I can. I do. I did. Napoleon Bonaparte should envy me.

In frigid countries where snowfall is as normal and ordinary and common as air to lungs, this weather condition isn't something to mull over and fuss about. People living in those regions could only care less. Hell, this may even stand at par with their summer sunshine, notwithstanding to those who dwell in the most desolate corners of Siberia or Tibet. I could barely begin to imagine how it is to live in those icy territories where the warmth of the sun from above and the fiery pits of the earth's core cannot seem to penetrate the glaciers. Maybe they haven't seen a bathing suit for centuries.

Back home, sages say Filipinos have a favorite pastime when the weather is cold and the night is young. That form of amusement, still they say, stands at the very heart of the increasing mortality and fertility rate among couples in the country, legal or otherwise.

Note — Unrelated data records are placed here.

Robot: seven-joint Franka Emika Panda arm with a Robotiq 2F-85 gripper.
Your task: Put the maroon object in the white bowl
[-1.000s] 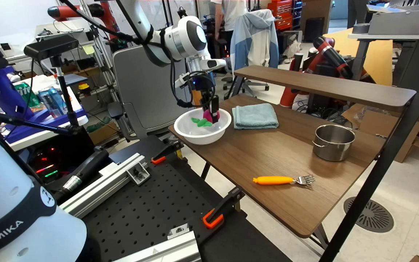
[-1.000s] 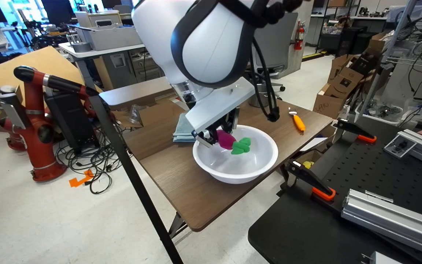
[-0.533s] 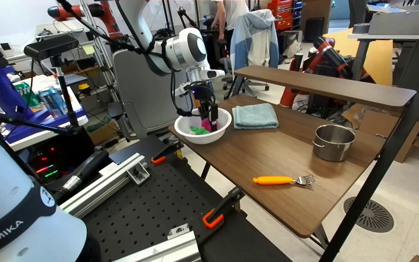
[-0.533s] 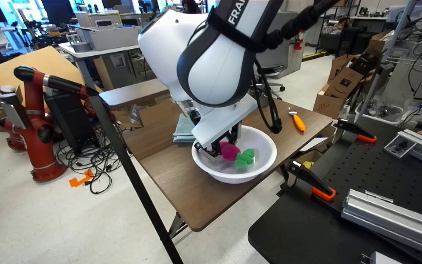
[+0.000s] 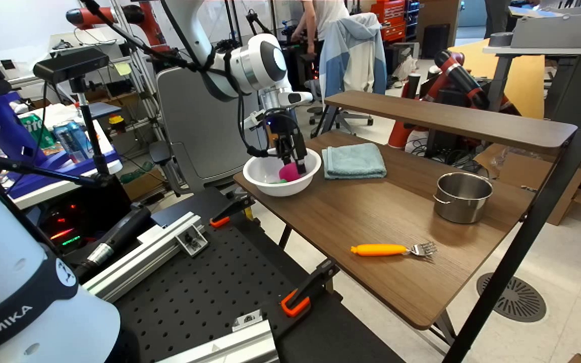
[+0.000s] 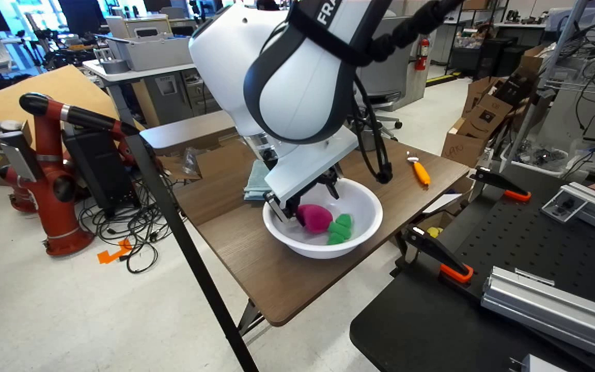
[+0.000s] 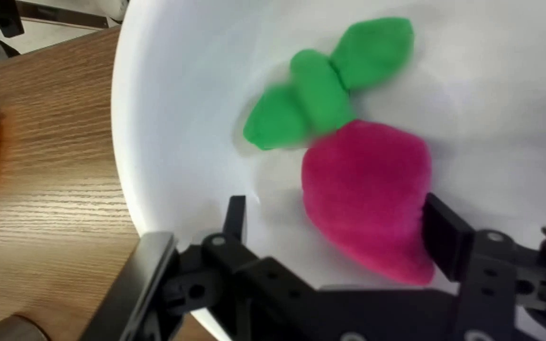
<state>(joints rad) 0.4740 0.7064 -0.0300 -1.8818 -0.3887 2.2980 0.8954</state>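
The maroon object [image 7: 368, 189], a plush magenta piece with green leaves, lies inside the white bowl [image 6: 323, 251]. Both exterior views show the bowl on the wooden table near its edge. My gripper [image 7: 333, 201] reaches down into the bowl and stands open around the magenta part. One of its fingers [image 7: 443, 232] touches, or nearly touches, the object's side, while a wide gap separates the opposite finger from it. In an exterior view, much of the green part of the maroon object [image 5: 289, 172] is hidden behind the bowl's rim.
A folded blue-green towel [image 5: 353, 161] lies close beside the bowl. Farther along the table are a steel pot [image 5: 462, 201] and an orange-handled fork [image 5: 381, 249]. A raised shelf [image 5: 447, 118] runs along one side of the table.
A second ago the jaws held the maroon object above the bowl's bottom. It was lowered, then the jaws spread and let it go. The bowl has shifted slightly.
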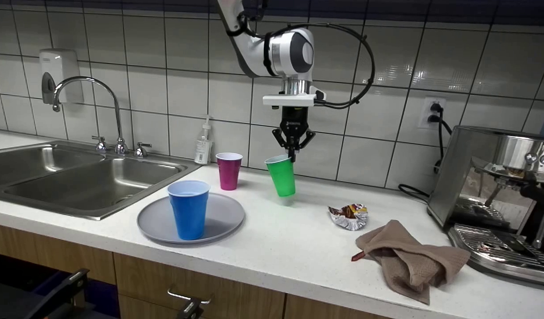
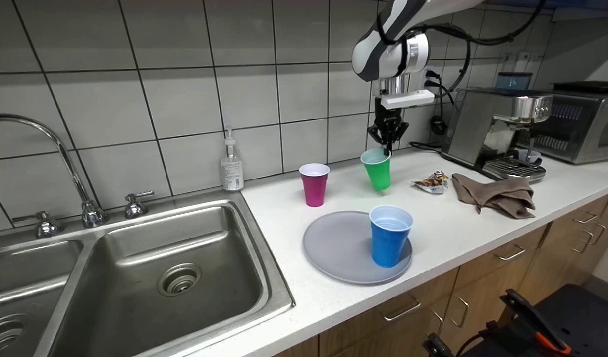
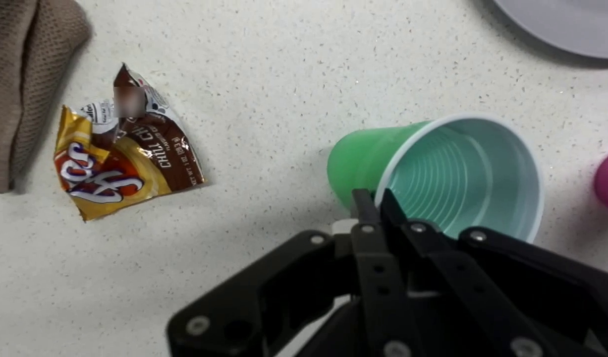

Those who experience orgasmic catatonia—in bed or otherwise—reach staggering heights, so much so that they could barely come back down from the heavens, or deciding not to come back down from their libidinous skies, which accounts for their early meeting with God. This does not exclude the frequent case of heart attack or stroke among senile and youthful fuckers. That's French for sexually active people. That's the case for mortality.

As for fertility, well, it doesn't take the mind of a Hugh Hefner to fully comprehend this part. It's freezing cold in the dead of the night. You and your legally recognized partner—or otherwise—meet in the eye, recognizing the lack of heat in your crampy room and the need for friction—which is the jurassic way of making fire—and the next thing you know, fireworks are blasting from everywhere in your shack. By the following morning, she's positive. I do not know exactly how many thousands of stories contain more or less the same plot, but you get the idea. There's no need to say it in French.

I was born October, which is reason enough to suspect that it must have been utterly cold one January evening in 1986 and my father and mother must have had all the time in their hands. My two younger siblings—I'm the eldest among our band of brothers—were born in August, which is also reason enough to suspect that it must have been cold and rainy one November evening or morning in 1990 and 2000, respectively, and my father and mother must have had all the time in their hands. Perhaps, everything was wet those days. The ground, the leaves, the twigs, name it.

It's still a cold season here, there and everywhere maybe. Protect yourself. Wear a jacket, whichever way you think of it.